La clase Panel de pandas ha sido marcada como obsoleta y será eliminada en versiones futuras. Esto se debe a que pandas recomienda utilizar xarray para manejar estructuras de datos tridimensionales. El mensaje de advertencia sugiere dos alternativas:
- Usar un MultiIndex en un DataFrame a través del método
Panel.to_frame() - Utilizar el paquete xarray (http://xarray.pydata.org/en/stable/) con el método
.to_xarray()
Conversión con xarrray
El método to_xarray() permite convertir DataFrames y Series de pandas en objetos de xarray (DataArray o Dataset). A continuación se muestran ejemplos de uso:
import pandas as pd
import numpy as np
# Crear DataFrame de ejemplo
df = pd.DataFrame([('halcón', 'ave', 389.0, 2),
('loro', 'ave', 24.0, 2),
('león', 'mamífero', 80.5, 4),
('mono', 'mamífero', np.nan, 4)],
columns=['nombre', 'clase', 'velocidad_max',
'num_patas'])
# Convertir DataFrame a xarray
ds = df.to_xarray()
print(ds)
# <xarray.Dataset>
# Dimensions: (index: 4)
# Coordinates:
# * index (index) int64 0 1 2 3
# Data variables:
# nombre (index) object 'halcón' 'loro' 'león' 'mono'
# clase (index) object 'ave' 'ave' 'mamífero' 'mamífero'
# velocidad_max (index) float64 389.0 24.0 80.5 nan
# num_patas (index) int64 2 2 4 4
# Convertir una Serie
serie = df['velocidad_max'].to_xarray()
print(serie)
# <xarray.DataArray 'velocidad_max' (index: 4)>
# array([389. , 24. , 80.5, nan])
# Coordinates:
# * index (index) int64 0 1 2 3
# Ejemplo con MultiIndex
fechas = pd.to_datetime(['2023-01-01', '2023-01-01',
'2023-01-02', '2023-01-02'])
df_multi = pd.DataFrame({'fecha': fechas,
'animal': ['halcón', 'loro', 'halcón',
'loro'],
'velocidad': [350, 18, 361, 15]}).set_index(['fecha',
'animal'])
ds_multi = df_multi.to_xarray()
print(ds_multi)
# <xarray.Dataset>
# Dimensions: (animal: 2, fecha: 2)
# Coordinates:
# * fecha (fecha) datetime64[ns] 2023-01-01 2023-01-02
# * animal (animal) object 'halcón' 'loro'
# Data variables:
# velocidad (fecha, animal) int64 350 18 361 15
Trabajando con datos tridimensionales
Para simular el comportamiento de un Panel, se puede crear un Dataset de xarray y aplicar funciones sobre sus variables:
import xarray as xr
# Crear DataFrames que representarían las "tablas" del Panel
df1 = pd.DataFrame({'x':[1,2,3],'y':[4,5,6],'z':[7,8,9]})
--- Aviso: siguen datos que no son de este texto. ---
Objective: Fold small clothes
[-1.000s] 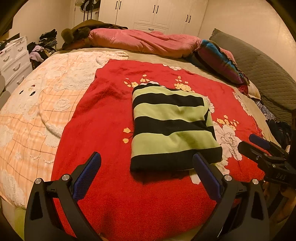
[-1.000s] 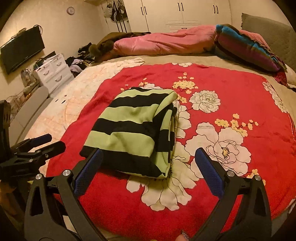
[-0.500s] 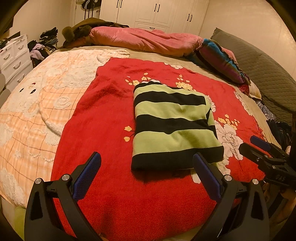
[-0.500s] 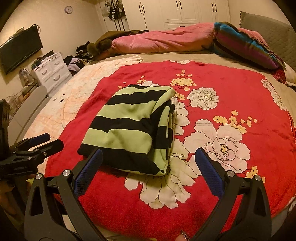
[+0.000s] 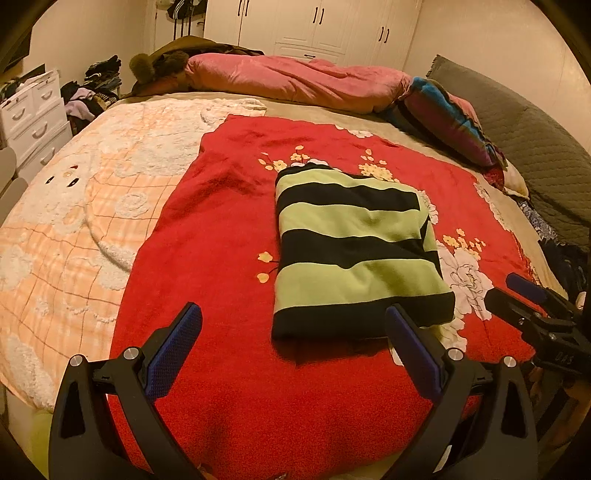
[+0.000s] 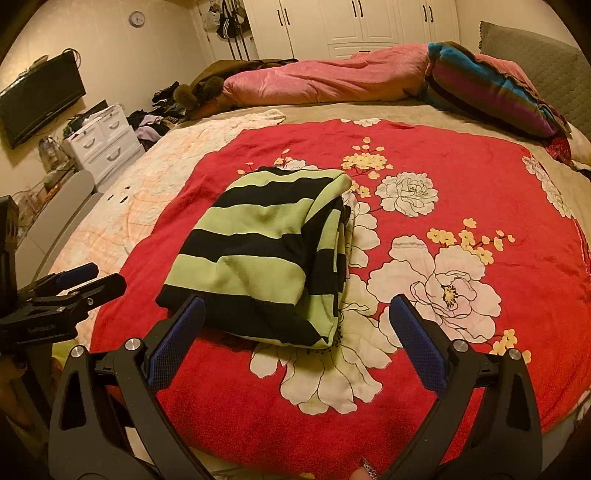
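Left tongs (image 5: 291,350) spread wide, empty, held low over the near edge of the bed (image 5: 332,110), blue pads well apart. Right tongs (image 6: 295,343) likewise spread wide and empty, over the same near edge; also seen at the right margin of the left wrist view (image 5: 532,314), nothing between the fingers. Just beyond both tongs, striped garment (image 5: 354,251) lying folded into a neat rectangle, green and black bands running crosswise, layered open edges on its right side (image 6: 332,258). Not touched by either tongs. Resting on red floral blanket (image 6: 461,184), toward that blanket's left half, over white flower prints. Left of the blanket, pale orange checked quilt (image 5: 74,221) covering the bed's left side. At the far edge of the bed, pink duvet (image 5: 295,81) bunched lengthwise, striped pillow (image 6: 491,88) at the far right corner. Beyond the bed, white wardrobe doors (image 6: 369,22); white drawer unit (image 6: 103,140) by the left wall.
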Demonstrator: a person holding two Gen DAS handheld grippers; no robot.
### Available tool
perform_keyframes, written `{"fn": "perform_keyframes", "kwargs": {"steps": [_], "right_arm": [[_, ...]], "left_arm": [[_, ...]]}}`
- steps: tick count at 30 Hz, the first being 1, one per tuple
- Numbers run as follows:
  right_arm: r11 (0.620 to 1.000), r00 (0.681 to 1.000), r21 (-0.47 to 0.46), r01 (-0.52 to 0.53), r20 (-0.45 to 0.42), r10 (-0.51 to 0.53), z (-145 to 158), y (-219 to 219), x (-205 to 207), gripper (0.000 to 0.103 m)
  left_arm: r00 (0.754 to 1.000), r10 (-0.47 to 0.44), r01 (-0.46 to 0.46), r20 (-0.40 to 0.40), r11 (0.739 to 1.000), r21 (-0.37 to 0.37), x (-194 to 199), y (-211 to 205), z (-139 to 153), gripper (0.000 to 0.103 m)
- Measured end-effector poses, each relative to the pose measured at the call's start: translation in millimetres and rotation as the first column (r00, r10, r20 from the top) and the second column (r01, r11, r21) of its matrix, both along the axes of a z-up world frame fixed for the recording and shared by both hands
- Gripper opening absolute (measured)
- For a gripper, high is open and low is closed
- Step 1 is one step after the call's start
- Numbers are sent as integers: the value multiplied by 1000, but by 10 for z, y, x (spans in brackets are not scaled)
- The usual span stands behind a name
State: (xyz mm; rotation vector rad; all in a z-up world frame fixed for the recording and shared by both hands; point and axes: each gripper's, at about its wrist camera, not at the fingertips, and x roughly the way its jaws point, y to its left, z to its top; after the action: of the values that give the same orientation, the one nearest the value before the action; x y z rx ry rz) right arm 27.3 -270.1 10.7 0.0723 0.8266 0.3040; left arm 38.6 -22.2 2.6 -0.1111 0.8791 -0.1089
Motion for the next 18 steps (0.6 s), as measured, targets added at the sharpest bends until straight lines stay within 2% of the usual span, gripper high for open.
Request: {"fn": "perform_keyframes", "kwargs": {"steps": [18], "right_arm": [[1000,1000,-3,-1,-1,1,1,5,0,94]], "left_arm": [[1000,20,-19,-13,1000,11,10,18,-9,99]]}}
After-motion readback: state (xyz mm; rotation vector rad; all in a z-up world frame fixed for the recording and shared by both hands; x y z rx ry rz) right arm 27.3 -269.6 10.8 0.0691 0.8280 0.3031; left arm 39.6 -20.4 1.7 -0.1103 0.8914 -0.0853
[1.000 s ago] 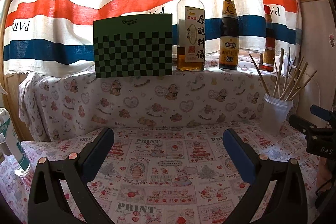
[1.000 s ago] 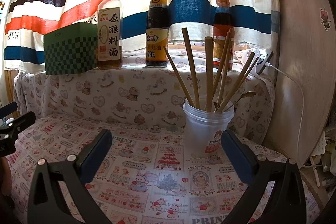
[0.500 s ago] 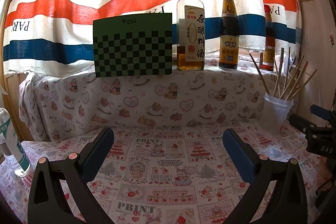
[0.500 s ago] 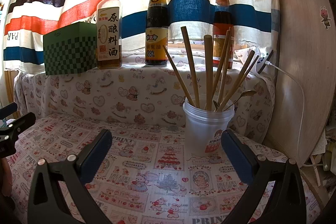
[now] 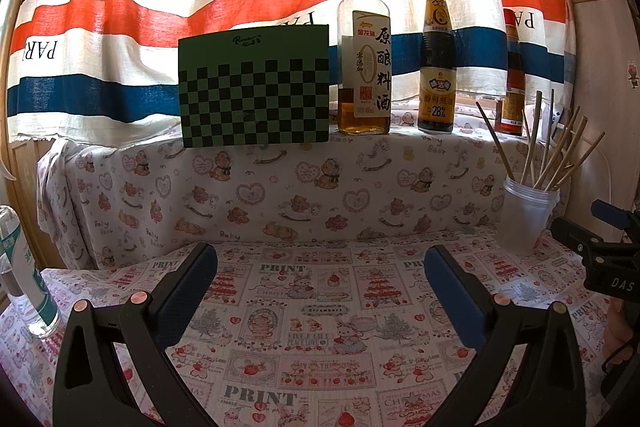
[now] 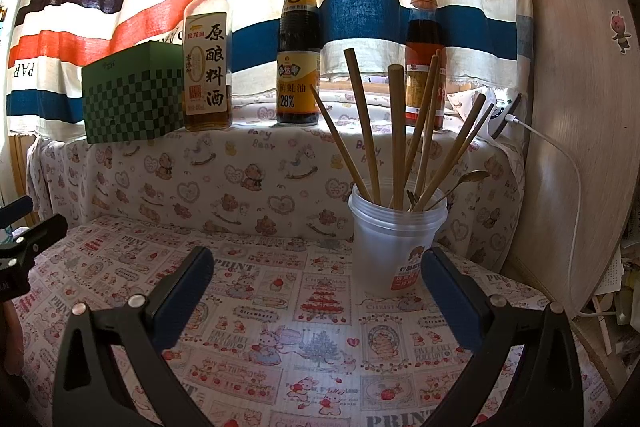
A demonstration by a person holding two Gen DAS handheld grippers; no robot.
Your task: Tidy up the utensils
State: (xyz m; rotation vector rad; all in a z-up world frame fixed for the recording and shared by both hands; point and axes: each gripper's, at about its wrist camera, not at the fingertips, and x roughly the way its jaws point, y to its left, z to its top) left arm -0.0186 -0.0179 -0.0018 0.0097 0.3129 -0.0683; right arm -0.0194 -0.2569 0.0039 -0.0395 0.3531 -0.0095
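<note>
Printed cloth covers the surface (image 5: 320,307) under the left hand-held gripper (image 5: 320,267), which hangs spread wide and empty, well apart from the plastic cup (image 6: 396,247). Just ahead-right of the right hand-held gripper (image 6: 316,267) — also agape, holding nothing — the cup's chopsticks (image 6: 394,135) stand near-upright, fanning outward, so the right hand is nearer.

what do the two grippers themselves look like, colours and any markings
Both match: the left gripper and right gripper each have black triangular-framed plastic fingers with dark blue rubbery pads and round, pale copper-coloured fastener heads. Seen from the left camera, the right gripper's black body shows white lettering "DAS" and a blue tip. No cables or sleeves are visible.
</note>
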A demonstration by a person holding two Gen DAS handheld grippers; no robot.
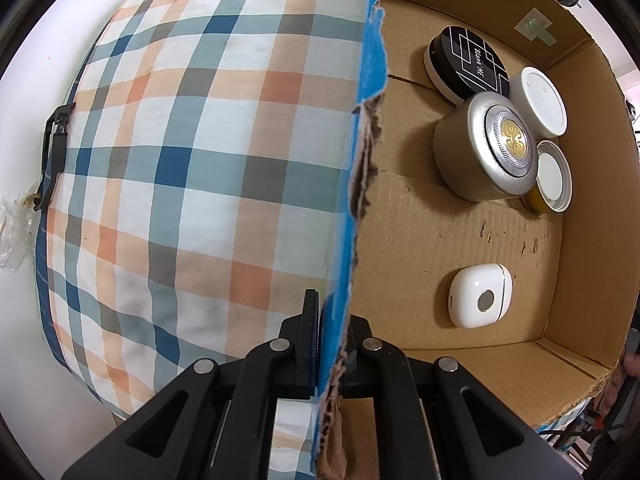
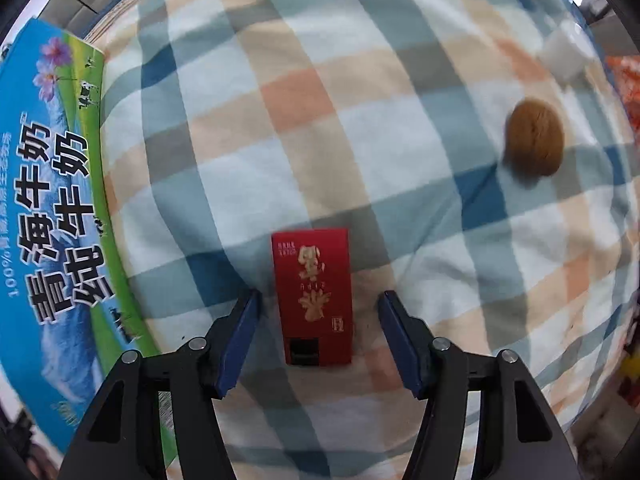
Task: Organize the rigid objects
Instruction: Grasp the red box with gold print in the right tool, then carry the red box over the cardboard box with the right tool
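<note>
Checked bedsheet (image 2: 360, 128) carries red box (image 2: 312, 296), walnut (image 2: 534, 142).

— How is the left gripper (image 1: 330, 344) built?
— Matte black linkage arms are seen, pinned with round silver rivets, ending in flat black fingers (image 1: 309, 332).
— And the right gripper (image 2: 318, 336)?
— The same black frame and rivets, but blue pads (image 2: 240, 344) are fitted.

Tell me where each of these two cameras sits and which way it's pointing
Left wrist: sits on the left gripper, looking down along its fingers, which are clamped on the cardboard box wall; containers lie inside the box, plaid cloth outside it.
Right wrist: sits on the right gripper, looking down at a red box lying between its open fingers; a brown round object lies farther off.
Shared: the same plaid cloth, and apparently the box, its printed outer side at the right view's left edge.
</note>
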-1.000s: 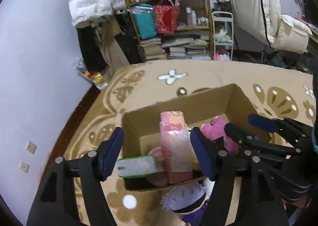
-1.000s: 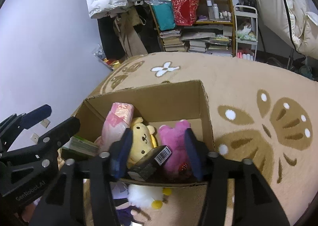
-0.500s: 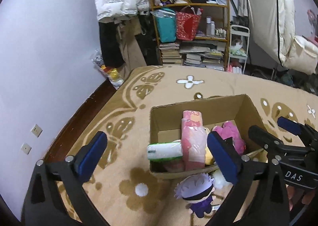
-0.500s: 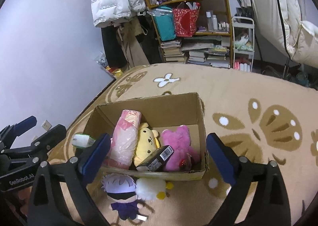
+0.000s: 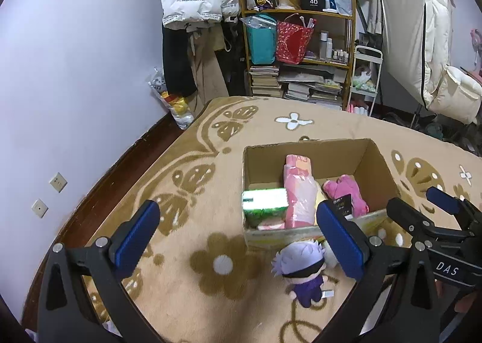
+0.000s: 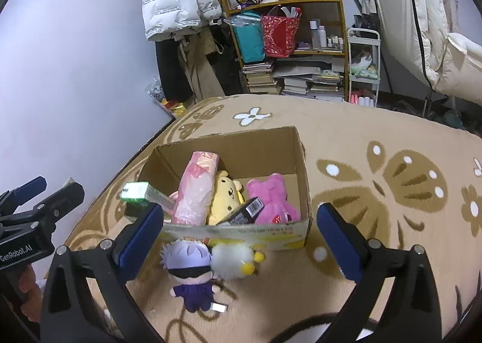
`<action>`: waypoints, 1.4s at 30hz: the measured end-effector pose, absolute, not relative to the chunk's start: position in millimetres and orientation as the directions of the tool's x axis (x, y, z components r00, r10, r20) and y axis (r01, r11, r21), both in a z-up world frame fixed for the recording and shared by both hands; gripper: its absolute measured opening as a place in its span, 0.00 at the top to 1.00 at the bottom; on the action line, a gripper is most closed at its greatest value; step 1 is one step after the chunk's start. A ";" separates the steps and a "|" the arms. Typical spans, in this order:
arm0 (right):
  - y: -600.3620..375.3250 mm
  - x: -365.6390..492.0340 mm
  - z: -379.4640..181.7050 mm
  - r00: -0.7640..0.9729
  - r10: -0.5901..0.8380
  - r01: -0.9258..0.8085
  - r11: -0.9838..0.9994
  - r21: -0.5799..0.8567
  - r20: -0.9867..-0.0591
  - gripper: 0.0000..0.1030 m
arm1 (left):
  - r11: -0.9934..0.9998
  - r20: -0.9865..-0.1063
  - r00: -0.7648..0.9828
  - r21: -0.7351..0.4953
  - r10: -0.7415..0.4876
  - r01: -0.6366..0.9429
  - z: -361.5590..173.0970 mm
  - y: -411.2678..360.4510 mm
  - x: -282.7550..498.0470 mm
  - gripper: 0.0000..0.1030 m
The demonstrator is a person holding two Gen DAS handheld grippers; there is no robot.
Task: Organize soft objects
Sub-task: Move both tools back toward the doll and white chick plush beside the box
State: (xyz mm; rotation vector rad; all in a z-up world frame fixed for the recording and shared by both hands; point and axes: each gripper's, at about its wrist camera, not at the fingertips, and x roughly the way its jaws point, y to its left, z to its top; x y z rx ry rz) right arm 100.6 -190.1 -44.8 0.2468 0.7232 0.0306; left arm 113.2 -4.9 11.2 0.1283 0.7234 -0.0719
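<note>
- Left gripper: jaws spread wide, just opened, nothing between them
- Right gripper: jaws spread wide, just opened, empty
- Cardboard box on patterned rug: holds pink plush, yellow plush, pink wrapped roll, green-white pack
- White-haired doll and white fluffy toy: on rug, just in front of box

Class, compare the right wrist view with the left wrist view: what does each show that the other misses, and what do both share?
Only the right wrist view shows the yellow dog plush in the cardboard box and nearly all of the white fluffy chick toy. Only the left shows two wall sockets. Both share the pink bear plush, white-haired doll and pink wrapped pack.
</note>
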 end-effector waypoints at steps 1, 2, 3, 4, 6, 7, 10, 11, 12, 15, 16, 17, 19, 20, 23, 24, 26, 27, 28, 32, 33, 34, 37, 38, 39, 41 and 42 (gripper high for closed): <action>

df2 = pd.DataFrame({'x':[11,12,13],'y':[14,15,16],'z':[17,18,19]})
# Crear Dataset con claves
ds = xr.Dataset({'tabla1': df1, 'tabla2': df2})
def calcular_promedio(datos):
return datos.mean()
# Aplicar función a todas las variables
resultado = ds.apply(calcular_promedio)
print(resultado)
# <xarray.Dataset>
# Dimensions: ()
# Data variables:
# tabla1 float64 5.0
# tabla2 float64 15.0
# Acceder a resultados específicos
print(resultado['tabla1'].values) # array(5.)
print(resultado['tabla2'].values) # array(15.)
Esta aproximación con xarray proporciona una manera más flexible y potente de trabajar con datos multidimensionales, manteniendo la comaptibilidad con pandas a través de los métodos de conversión.